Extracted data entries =
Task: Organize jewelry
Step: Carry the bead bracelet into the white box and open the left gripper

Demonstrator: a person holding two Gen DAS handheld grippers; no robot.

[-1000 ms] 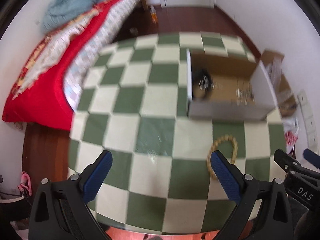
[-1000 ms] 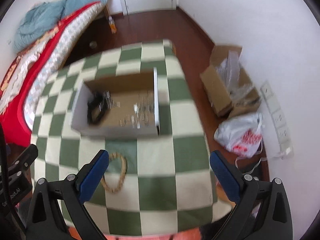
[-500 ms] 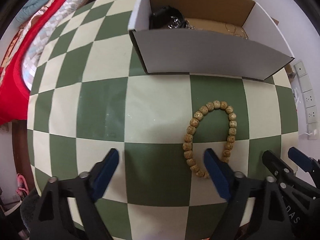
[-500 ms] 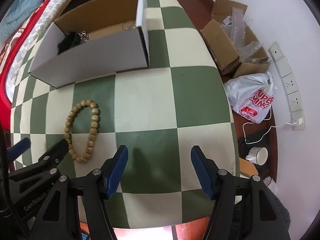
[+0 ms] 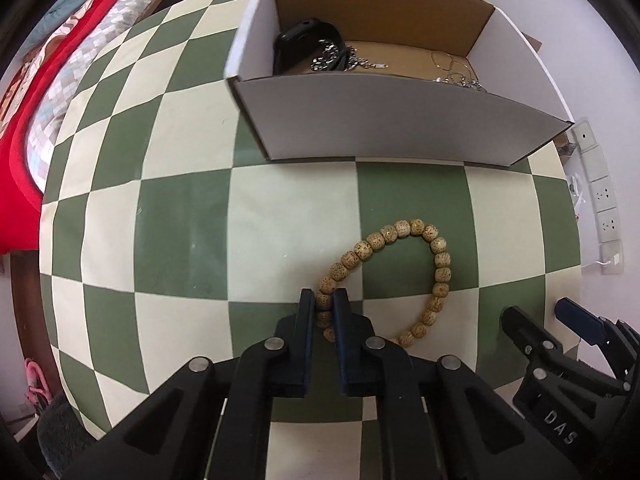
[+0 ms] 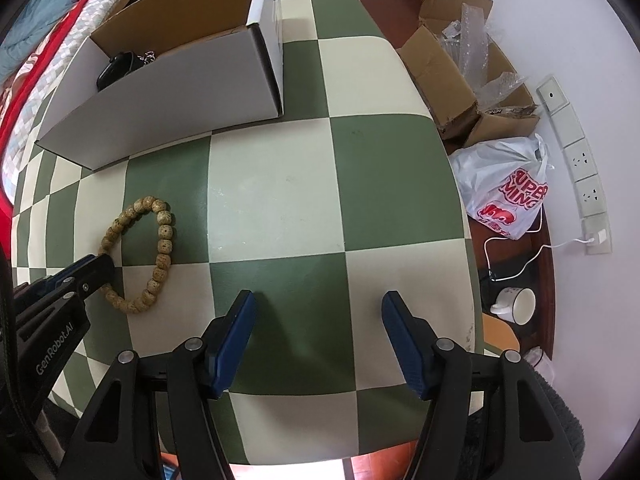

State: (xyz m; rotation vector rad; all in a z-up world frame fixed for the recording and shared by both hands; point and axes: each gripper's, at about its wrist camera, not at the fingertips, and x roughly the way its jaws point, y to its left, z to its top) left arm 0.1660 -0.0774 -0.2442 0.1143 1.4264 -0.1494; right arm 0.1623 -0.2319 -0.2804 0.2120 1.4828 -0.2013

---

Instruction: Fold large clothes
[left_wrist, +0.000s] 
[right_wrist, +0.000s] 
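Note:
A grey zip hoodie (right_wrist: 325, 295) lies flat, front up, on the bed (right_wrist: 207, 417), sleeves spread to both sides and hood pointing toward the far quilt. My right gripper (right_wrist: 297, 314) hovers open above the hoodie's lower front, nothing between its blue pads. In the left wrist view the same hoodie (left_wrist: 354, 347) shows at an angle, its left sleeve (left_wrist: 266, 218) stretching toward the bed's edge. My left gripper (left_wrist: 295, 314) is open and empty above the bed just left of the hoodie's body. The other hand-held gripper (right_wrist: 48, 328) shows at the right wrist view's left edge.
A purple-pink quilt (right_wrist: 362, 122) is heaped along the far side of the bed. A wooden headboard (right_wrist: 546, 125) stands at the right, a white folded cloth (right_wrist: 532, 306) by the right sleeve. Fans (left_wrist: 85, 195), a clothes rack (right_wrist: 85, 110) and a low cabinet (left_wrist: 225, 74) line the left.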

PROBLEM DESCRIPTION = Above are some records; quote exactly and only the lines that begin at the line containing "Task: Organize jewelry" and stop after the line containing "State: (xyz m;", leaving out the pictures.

RESPONSE BOX =
Task: Organize jewelry
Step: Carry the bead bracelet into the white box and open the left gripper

Demonstrator: a person holding two Gen DAS handheld grippers; no robot.

[-1000 ms] 
[-1000 ms] 
[-500 ms] 
[-500 ms] 
[+0 ms] 
[+0 ms] 

State: (xyz m; rotation vector rad; all in a z-up world frame fixed for the recording and shared by both hands; point and axes: each gripper's, at about its wrist camera, not at the fingertips, and x roughly the way its jaws point, y to its left, z to its top) left arm 0.1660 -0.0774 -0.2442 0.1143 1.4264 -0.1494; right arm 0.1623 -0.2319 -0.2804 0.2120 1.4828 -0.2013

Work on this exercise is finished.